Editorial / Warum die Politik die Europawahl nicht ernst nimmt – es jedoch tun sollte
Der Europawahlkampf hat in Luxemburg am Montag offiziell begonnen. Nicht zuletzt daran zu erkennen, dass die Laternenpfähle entlang der Luxemburger Straßen wieder mit den Konterfeis zahlreicher Politiker verkleidet sind. Einen Monat lang werden die Kandidaten und Kandidatinnen nun versuchen, die Wähler von ihren Ideen zu überzeugen. Keine einfache Aufgabe, stehen die Europawahlen doch im Schatten der nationalen Politik.
Eine Frage, der sich die Politik stellen muss, lautet, warum die Bürger diese Wahlen interessieren sollten, wenn selbst die Parteien diese Wahlen kaum ernst nehmen. Ein Beispiel sind die Kandidaten, denen keiner wirklich glaubt, dass sie sich ernsthaft beim Wähler um einen Job in Brüssel bewerben. Bei den Grünen erfüllt das Kriterium beispielsweise François Bausch, bei der LSAP fällt ein Mars Di Bartolomeo in diese Kategorie. Beides Politiker, die bei den vergangenen Nationalwahlen weit unter ihrem Ergebnis von 2019 geblieben sind und eher als Stimmenfänger denn als ernsthafte Kandidaten gelten. Ob ein Gusty Graas oder eine Liz Braz tatsächlich nach Brüssel will, darf ebenfalls infrage gestellt werden.
Hinzu gesellen sich die komplizierten Strukturen und Entscheidungsprozesse, die den Brüsseler EU-Kosmos immer mehr als undurchsichtiges Bürokratiemonster erscheinen lassen. Die europäische Idee mit ihren Idealen rückt dann schnell in den Hintergrund. In Zeiten, in denen an den Grenzen der EU ein Krieg tobt und rechtsextreme Kräfte immer mehr in die Mitte der Gesellschaft drängen, ist das gefährlich. Nichts ist eine größere Bedrohung für unsere demokratische Gesellschaft, als autoritäre und faschistische Tendenzen mit einem Schulterzucken zur Kenntnis zu nehmen, anstatt sich diesen entschlossen entgegenzustellen.

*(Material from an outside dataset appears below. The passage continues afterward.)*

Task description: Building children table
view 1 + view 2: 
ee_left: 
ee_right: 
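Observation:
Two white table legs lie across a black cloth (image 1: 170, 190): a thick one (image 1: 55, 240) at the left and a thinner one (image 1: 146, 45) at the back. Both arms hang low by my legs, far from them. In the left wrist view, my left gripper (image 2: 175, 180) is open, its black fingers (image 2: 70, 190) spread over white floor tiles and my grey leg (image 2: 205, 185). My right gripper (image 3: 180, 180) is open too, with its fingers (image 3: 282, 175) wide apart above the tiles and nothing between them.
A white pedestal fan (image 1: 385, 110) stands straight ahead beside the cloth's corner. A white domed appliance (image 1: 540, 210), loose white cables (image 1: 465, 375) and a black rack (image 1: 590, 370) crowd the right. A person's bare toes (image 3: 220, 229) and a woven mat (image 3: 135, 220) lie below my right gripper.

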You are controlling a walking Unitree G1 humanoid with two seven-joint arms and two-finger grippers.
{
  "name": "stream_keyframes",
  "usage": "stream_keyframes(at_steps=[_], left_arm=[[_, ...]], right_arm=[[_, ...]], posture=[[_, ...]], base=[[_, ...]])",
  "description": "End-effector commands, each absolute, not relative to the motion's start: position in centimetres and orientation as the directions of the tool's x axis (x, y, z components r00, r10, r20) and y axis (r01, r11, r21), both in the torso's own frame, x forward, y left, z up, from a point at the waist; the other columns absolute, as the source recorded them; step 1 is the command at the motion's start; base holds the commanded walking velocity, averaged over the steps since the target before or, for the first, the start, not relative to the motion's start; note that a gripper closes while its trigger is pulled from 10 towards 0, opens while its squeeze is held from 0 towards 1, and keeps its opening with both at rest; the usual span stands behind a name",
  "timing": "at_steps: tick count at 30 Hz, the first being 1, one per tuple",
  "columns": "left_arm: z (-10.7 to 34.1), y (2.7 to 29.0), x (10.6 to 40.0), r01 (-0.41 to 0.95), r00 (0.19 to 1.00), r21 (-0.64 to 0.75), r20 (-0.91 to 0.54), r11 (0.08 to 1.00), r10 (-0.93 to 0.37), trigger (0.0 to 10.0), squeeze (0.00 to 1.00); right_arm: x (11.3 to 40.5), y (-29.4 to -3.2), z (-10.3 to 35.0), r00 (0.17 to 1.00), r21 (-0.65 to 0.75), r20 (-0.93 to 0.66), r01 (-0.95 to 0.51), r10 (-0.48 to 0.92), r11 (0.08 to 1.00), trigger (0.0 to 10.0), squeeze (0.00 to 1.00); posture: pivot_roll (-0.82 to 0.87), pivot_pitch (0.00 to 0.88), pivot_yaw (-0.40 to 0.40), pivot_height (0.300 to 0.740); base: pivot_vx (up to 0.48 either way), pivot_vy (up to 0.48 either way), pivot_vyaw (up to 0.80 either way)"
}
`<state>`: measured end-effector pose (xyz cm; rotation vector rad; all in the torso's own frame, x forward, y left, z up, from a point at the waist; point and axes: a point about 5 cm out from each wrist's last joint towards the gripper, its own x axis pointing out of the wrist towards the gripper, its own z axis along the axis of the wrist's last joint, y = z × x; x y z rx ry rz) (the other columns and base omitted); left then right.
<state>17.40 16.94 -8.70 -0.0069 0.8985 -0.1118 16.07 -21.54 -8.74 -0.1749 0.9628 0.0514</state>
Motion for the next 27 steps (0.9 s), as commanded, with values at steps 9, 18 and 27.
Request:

Es liegt nun an der Politik, das Interesse der Bürger am europäischen Gedanken wiederzubeleben. Randnotiz an die derzeitigen Amtsinhaber der sechs Parlamentssitze: Es ist wenig bis gar nicht hilfreich, auf die zahlreichen europäischen Beschlüsse oder Direktiven hinzuweisen, an denen man schließlich mitgearbeitet hat. Bis auf einige wenige Politikwissenschaftler, Journalisten und die Politiker selbst werden wohl nur die wenigsten zwischen EU-Verträgen, Verordnungen, Richtlinien, Beschlüssen, Empfehlungen, Stellungnahmen und sonstigen Rechtsakten unterscheiden.
Wenn also Politiker ihre Arbeit an der EU-Richtlinie zur Plattformarbeit anpreisen, kann noch lange nicht jeder etwas mit diesen Begrifflichkeiten anfangen. Noch weniger weiß der Wähler, was für einen direkten Einfluss diese Richtlinie auf seine Lebenswelt hat. Ähnlich sieht es mit der EU-Direktive zu den Kollektivverträgen oder dem Green New Deal aus: Mit Schlagwörtern und abstrakten Konzepten gewinnt man keine Wahlen.
Wenn Parteien und Politiker sich nicht dem Anschein einer Wahl zweiten Grades ergeben wollen, sollten sie klar und transparent kommunizieren, inwiefern die europäische Politik das Luxemburger Alltagsleben beeinflussen kann. Nur so kann Europa den Generationen, die nur noch wenig mit den Anfangsjahren der Europäischen Gemeinschaft verbinden, wieder nähergebracht werden. Gründe, warum Europa nicht nur als ein Bürokratiemonster und Lobbyisten-Paradies wahrgenommen werden sollte, haben die vergangenen Jahre mit einer Pandemie und einem Krieg auf europäischem Boden genügend geliefert.